▶ _Problem to work on_
Copy the data precisely, keeping every character.

********************

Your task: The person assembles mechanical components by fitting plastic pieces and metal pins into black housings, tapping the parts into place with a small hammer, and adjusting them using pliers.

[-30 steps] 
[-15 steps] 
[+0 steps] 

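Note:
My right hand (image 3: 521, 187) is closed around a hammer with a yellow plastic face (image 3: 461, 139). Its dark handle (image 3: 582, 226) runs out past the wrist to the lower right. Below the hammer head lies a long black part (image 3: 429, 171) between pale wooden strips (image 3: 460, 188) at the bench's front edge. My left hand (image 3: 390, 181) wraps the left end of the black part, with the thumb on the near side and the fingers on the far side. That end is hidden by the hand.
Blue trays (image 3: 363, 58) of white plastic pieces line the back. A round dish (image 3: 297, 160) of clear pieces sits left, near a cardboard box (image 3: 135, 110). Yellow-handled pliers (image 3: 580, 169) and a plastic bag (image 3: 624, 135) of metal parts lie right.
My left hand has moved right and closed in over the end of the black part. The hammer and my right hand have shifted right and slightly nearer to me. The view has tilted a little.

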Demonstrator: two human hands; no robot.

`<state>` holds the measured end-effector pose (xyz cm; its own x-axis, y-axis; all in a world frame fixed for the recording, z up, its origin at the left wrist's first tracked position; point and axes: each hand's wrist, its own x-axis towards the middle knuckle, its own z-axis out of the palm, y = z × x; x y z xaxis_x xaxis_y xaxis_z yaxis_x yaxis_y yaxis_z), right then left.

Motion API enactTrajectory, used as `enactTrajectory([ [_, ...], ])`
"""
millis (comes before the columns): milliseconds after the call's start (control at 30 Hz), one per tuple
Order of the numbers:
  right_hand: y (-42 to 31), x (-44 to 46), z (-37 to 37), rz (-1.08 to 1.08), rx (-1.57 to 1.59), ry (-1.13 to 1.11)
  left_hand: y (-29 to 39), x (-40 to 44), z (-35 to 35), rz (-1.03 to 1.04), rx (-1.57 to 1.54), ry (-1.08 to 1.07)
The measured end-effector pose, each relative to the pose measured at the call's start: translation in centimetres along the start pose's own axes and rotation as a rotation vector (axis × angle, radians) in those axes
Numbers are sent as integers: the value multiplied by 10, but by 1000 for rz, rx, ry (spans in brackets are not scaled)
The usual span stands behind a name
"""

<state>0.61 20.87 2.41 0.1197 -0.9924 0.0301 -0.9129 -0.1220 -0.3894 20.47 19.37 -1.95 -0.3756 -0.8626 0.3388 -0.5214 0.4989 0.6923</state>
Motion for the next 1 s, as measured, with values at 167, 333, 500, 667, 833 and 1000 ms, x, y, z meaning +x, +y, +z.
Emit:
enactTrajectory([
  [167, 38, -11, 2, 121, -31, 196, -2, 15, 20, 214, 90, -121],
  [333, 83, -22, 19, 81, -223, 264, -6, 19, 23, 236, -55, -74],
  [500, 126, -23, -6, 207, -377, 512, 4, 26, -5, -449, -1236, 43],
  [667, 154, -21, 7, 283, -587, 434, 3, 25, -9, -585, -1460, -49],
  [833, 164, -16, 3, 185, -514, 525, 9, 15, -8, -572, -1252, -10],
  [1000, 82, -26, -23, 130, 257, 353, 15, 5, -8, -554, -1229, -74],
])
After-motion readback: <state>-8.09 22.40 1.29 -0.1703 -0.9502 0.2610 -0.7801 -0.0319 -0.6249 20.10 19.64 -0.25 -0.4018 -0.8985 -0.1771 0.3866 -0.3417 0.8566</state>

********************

▶ _Exercise response_
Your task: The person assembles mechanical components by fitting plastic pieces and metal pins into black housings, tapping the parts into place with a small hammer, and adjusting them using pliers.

[-30 steps] 
[-15 steps] 
[+0 steps] 

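Note:
My right hand (image 3: 521, 187) is closed around a hammer with a yellow plastic face (image 3: 461, 139). Its dark handle (image 3: 582, 226) runs out past the wrist to the lower right. Below the hammer head lies a long black part (image 3: 429, 171) between pale wooden strips (image 3: 460, 188) at the bench's front edge. My left hand (image 3: 390, 181) wraps the left end of the black part, with the thumb on the near side and the fingers on the far side. That end is hidden by the hand.
Blue trays (image 3: 363, 58) of white plastic pieces line the back. A round dish (image 3: 297, 160) of clear pieces sits left, near a cardboard box (image 3: 135, 110). Yellow-handled pliers (image 3: 580, 169) and a plastic bag (image 3: 624, 135) of metal parts lie right.
My left hand has moved right and closed in over the end of the black part. The hammer and my right hand have shifted right and slightly nearer to me. The view has tilted a little.
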
Demonstrator: two human hands; no robot.

`<state>` holds the measured end-effector pose (xyz cm; its own x-axis, y-axis; all in a world frame fixed for the recording, z up, its origin at the left wrist's first tracked position; point and axes: each hand's wrist, its own x-axis towards the middle knuckle, its own z-axis out of the palm, y = z × x; x y z xaxis_x xaxis_y xaxis_z yaxis_x yaxis_y yaxis_z), right then left.

Motion API enactTrajectory, used as `enactTrajectory([ [_, ...], ])`
"""
millis (comes before the columns): milliseconds after the call's start (control at 30 Hz), one per tuple
Order of the numbers:
  right_hand: y (-42 to 31), x (-44 to 46), z (-37 to 37), rz (-1.08 to 1.08), rx (-1.57 to 1.59), ry (-1.13 to 1.11)
  left_hand: y (-29 to 39), x (-40 to 44), z (-35 to 35), rz (-1.03 to 1.04), rx (-1.57 to 1.54), ry (-1.08 to 1.07)
The measured end-effector pose, each relative to the pose measured at the call's start: translation in centimetres along the start pose's own axes and rotation as a rotation vector (axis × angle, radians) in those axes
Numbers are sent as integers: the value multiplied by 10, but by 1000 for rz, rx, ry (spans in brackets are not scaled)
The usual span stands behind a name
"""

<state>0.61 20.87 2.41 0.1197 -0.9924 0.0301 -0.9129 -0.1220 -0.3894 20.47 19.37 -1.95 -0.3756 -0.8626 0.3388 -0.5214 0.4989 0.6923</state>
Motion for the next 1 s, as measured, with values at 167, 333, 500, 667, 833 and 1000 ms, x, y, z meaning +x, +y, +z.
Emit:
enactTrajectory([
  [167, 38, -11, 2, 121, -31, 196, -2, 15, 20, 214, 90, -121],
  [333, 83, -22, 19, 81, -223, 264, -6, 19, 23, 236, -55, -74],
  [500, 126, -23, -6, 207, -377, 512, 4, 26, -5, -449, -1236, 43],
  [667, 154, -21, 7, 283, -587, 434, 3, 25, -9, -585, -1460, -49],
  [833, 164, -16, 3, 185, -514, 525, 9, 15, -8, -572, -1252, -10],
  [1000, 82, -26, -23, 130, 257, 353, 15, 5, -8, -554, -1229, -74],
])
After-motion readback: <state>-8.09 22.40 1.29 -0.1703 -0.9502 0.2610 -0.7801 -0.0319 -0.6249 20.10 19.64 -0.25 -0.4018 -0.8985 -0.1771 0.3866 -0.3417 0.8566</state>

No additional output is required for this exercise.